First, water vapour permeance measurements were realized on PET Mylar M841 \(12\,\upmu \hbox {m}\) films uncoated and metallized on one face with 100 nm of aluminium, at \(50\,^{\circ }\hbox {C}\) and 40% RH (water pressure Pv = 4933 Pa) and at different dry air upstream pressures. A Deltaperm from Technolox [31] was used. The measured permeances values are presented in Figs. 20 and 21.

Figure 20
figure 20

Water vapour permeance (at \(50\,^{\circ }\hbox {C}\)) regarding the dry air pressure, for the uncoated PET \(12\,\upmu \hbox {m}\) film

Figure 21
figure 21

Water vapour permeance (at \(50\,^{\circ }\hbox {C}\)) regarding the dry air pressure for the PET \(12\,\upmu \hbox {m}\) M1F 100-nm film

We can observe that for both films, the water vapour permeance decreases and is inversely proportional to the dry air pressure increases.

For the uncoated PET film, the water vapour permeance decrease is important and varies from \(3.05\times 10^{-12}\) to \(8.50\times 10^{-13}\,\hbox {kg}\,\hbox {m}^{-2}\,\hbox {s}^{-1}\,\hbox {Pa}^{-1}\) when the dry air pressure increases from 14665 to 97325 Pa.
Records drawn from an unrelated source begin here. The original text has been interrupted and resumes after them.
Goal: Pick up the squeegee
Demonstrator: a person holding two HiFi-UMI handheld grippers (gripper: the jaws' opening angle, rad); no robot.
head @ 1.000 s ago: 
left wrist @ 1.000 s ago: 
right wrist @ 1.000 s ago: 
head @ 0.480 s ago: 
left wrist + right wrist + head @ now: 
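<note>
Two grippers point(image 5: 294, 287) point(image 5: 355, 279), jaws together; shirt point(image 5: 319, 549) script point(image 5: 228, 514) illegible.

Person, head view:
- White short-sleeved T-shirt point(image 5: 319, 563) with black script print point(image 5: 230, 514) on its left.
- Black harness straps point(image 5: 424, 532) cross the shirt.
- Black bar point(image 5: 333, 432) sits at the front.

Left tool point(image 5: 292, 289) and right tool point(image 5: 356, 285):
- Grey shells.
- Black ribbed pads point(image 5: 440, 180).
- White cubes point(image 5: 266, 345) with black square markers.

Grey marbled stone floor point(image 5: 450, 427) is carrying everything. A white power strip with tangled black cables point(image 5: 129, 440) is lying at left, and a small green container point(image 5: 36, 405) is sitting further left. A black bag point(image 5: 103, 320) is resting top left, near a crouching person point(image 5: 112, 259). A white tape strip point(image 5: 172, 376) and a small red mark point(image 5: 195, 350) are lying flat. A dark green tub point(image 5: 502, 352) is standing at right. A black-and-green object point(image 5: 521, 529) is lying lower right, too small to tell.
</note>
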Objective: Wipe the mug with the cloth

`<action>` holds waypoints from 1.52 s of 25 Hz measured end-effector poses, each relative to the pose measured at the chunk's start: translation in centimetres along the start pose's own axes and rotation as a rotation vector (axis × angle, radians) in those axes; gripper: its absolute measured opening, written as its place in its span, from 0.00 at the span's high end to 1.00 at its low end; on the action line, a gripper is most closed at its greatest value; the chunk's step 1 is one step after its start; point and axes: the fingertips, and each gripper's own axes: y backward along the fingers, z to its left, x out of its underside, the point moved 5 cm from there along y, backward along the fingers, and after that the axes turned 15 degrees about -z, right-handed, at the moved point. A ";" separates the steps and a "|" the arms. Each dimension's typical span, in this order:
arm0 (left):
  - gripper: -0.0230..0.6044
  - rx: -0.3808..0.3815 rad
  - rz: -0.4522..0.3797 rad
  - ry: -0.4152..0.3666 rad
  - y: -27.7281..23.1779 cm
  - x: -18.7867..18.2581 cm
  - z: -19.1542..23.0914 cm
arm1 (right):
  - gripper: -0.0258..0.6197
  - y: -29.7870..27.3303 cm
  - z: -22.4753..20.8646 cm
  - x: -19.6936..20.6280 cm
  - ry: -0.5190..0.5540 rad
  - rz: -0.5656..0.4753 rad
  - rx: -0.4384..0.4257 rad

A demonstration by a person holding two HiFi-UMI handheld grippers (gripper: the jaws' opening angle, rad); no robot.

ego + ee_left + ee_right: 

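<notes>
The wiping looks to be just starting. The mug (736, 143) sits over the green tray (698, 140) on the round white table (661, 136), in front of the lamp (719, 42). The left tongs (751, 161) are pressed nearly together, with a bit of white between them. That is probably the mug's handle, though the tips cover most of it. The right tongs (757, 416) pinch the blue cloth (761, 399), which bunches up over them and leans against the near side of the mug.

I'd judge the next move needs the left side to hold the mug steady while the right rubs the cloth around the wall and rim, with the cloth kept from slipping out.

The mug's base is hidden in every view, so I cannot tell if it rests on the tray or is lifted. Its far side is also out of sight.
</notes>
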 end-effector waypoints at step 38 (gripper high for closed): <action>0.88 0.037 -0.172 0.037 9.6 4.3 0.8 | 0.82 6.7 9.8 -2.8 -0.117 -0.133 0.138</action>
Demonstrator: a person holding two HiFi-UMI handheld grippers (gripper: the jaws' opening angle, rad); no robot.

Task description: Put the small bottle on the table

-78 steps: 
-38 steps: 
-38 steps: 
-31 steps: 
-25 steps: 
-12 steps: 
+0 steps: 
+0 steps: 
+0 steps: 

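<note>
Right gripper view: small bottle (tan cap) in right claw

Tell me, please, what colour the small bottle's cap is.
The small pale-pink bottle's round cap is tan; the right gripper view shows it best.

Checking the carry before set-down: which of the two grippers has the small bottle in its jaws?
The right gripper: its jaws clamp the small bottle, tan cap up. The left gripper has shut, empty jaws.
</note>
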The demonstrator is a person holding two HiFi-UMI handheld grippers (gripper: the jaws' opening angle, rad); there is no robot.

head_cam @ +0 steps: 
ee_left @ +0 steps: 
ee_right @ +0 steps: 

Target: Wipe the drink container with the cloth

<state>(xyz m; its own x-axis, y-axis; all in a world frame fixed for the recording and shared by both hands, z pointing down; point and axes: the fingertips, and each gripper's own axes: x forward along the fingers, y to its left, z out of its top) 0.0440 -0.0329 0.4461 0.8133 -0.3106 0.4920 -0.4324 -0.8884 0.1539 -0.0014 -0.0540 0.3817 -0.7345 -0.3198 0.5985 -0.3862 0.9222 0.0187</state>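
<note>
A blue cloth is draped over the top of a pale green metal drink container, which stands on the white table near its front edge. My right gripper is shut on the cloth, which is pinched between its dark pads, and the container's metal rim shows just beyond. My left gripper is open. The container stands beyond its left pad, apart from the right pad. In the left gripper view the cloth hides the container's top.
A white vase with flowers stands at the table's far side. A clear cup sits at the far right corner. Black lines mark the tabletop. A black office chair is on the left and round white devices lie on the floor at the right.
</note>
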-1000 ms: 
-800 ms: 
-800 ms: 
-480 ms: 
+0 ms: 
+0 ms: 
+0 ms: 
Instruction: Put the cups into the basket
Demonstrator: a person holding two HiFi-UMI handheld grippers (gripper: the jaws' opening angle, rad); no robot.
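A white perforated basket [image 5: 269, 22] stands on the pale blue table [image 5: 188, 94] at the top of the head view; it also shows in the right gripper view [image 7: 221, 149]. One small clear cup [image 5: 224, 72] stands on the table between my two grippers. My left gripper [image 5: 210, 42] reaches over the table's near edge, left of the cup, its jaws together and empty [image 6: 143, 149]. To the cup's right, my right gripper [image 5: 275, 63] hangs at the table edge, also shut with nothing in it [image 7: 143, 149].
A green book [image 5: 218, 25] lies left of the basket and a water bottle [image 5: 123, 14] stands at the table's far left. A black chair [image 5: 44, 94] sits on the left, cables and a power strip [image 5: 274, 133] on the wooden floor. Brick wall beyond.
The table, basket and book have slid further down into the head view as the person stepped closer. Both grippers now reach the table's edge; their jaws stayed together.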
The measured values are from 10 and 100 times lower than the permeances usually measured for pure water vapour. For the coated film, the decrease is less obvious and the measured values are in the same order of magnitude as that of measured for pure water vapour. The water vapour permeance decreases from \(5.30\times 10^{-13}\) to \(2.67\times 10^{-13}\,\hbox {kg}\,\hbox {m}^{-2}\,\hbox {s}^{-1}\,\hbox {Pa}^{-1}\) when the dry air pressure increases from 13865 to 91192 Pa.

Measurements have been realized in order to study the impact of the water vapour pressure on the dry air permeance. As air permeances are much smaller than water vapour permeances, the tests were only carried out with uncoated PET film, with several upstream water vapour partial pressures and at different temperatures varying from 30 to \(60\,^{\circ }\hbox {C}\). Figure 22 shows the dry air permeance values rectified at \(50\,^{\circ }\hbox {C}\).

Figure 22
figure 22

Dry air permeance (corrected at \(50\,^{\circ }\hbox {C}\)) regarding to the water vapour partial pressure, for the uncoated PET \(12\,\upmu \hbox {m}\) film

We note that the dry air permeance also depends on the water vapour partial pressure. The dry air permeance decreases from \(3.76\times 10^{-14}\) to \(1.83\times 10^{-14}\,\hbox {kg}\,\hbox {m}^{-2}\,\hbox {s}^{-1}\,\hbox {Pa}^{-1}\) when the water vapour partial pressure increases from 20 to 440 Pa. It is also possible to fit the curve with a power law. Obviously, water vapour and dry air transfer characteristics cannot be considered as independent.

Conclusion and outlooks

All simulations and experimental work presented in this paper aim at improving our understanding of the mass transfer phenomena through the VIPs barriers. The numerical model could not be quantitatively validated. But the qualitative results highlight the impact of the defects distributions and characteristics on the films’ permeance. We were able to better understand the different mechanisms and diffusion regimes involved.

The SEM observations enabled us first of all to detect defects on the coated layer and aluminium grains. The increase in the aluminium thickness leads to smaller and less numerous defects. Beyond 70 nm it was not possible to detect defects with the SEM on the films studied. This could be in favour of the hypothesis of a diffusion phenomenon through the grain boundaries. In any cases, the diffusion does not take place without interaction with the aluminium coating.

The results lead us to become quite involved in the interaction between the gases and the coated layer on the one hand and the coupling between these gases on the other hand.